Je rentre. Muguette me raccompagne jusqu’à la grille et donne un tour de clé. La « patronne » ne reçoit plus. Ces moments partagés sont toujours très agréables. Avec le temps, une affection complice a pu se nouer entre nous. Je ne dis jamais à Muguette combien, par moment, et particulièrement en ce moment, la campagne me pèse, que j’aimerais partir loin et retrouver une vie plus en phase avec mes besoins et mes aspirations profondes. La culture, les rencontres et les échanges me manquent. J’aime tellement l’art que, dimanche après-midi, je me plonge trois heures durant dans l’étude croisée de trois oeuvres monumentales: le Cycle des Nymphéas exposé au musée de l’Orangerie, Le Leviathan d’Anish Kapoor et Empire de Huang Yong Ping. C’est assez passionnant de voir comment chaque artiste a pensé son oeuvre au regard de l’espace. En rentrant d’un séjour en Normandie, nous nous étions arrêtés à Giverny pour découvrir la magnifique exposition consacrée à Sorolla mais nous n’avions pas pu visiter la maison et le jardin. Nous étions à la Toussaint et le jardin doit être surtout très beau au printemps.
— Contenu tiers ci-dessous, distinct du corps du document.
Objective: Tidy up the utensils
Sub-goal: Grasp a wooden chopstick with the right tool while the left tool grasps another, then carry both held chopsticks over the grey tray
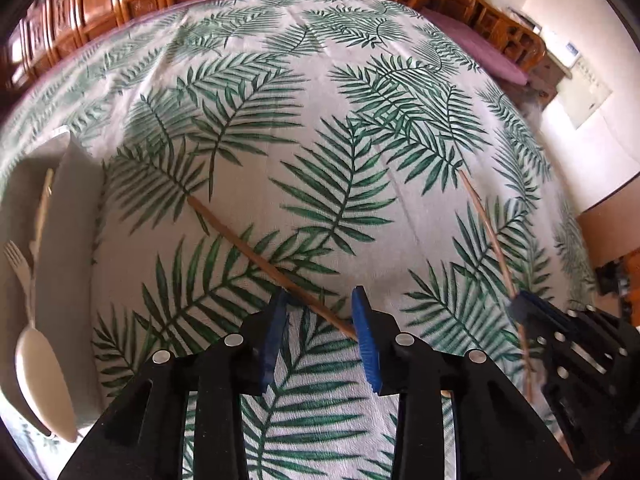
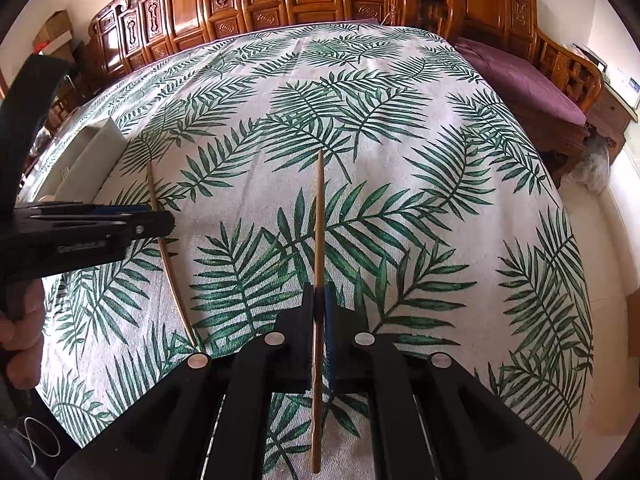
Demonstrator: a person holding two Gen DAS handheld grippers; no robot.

Cette semaine, nous devrions aller chercher un sapin et le décorer. Habituellement, j’aime beaucoup le temps de l’Avent. Cette année, c’est différent. Je n’arrive pas à entrer dans l’esprit de joie. Toutes les décorations me semblent déplacées. Je n’ai pas envie de me projeter dans des menus de fête. Je serai vraiment heureuse que notre famille soit réunie mais dans la simplicité. Je ne peux pas m’empêcher de songer à toutes ces personnes que le coronavirus a précipité dans la précarité et à toutes ces familles endeuillées. Il est difficile de se sentir léger et heureux quand, autour de soi, tant d’hommes et de femmes sont en grande souffrance morale, physique ou matérielle.

Déjà, sur le plateau, la lumière diminue. Les nuits sont de plus en plus longues. Le petit oranger a perdu toutes ses délicates fleurs blanches. Les enfants ont presque mangé tous les gâteaux alsaciens que j’avais faits pour eux. Victoire est revenue du collège avec son diplôme du brevet des collèges. Leur ancien professeur d’anglais, un homme remarquable, a demandé à Victoire et à ses deux amies de venir dans sa classe répondre aux questions que ses élèves de troisième se posaient sur le lycée. Les filles étaient ravies de revoir leur ancien professeur et de se sentir utiles.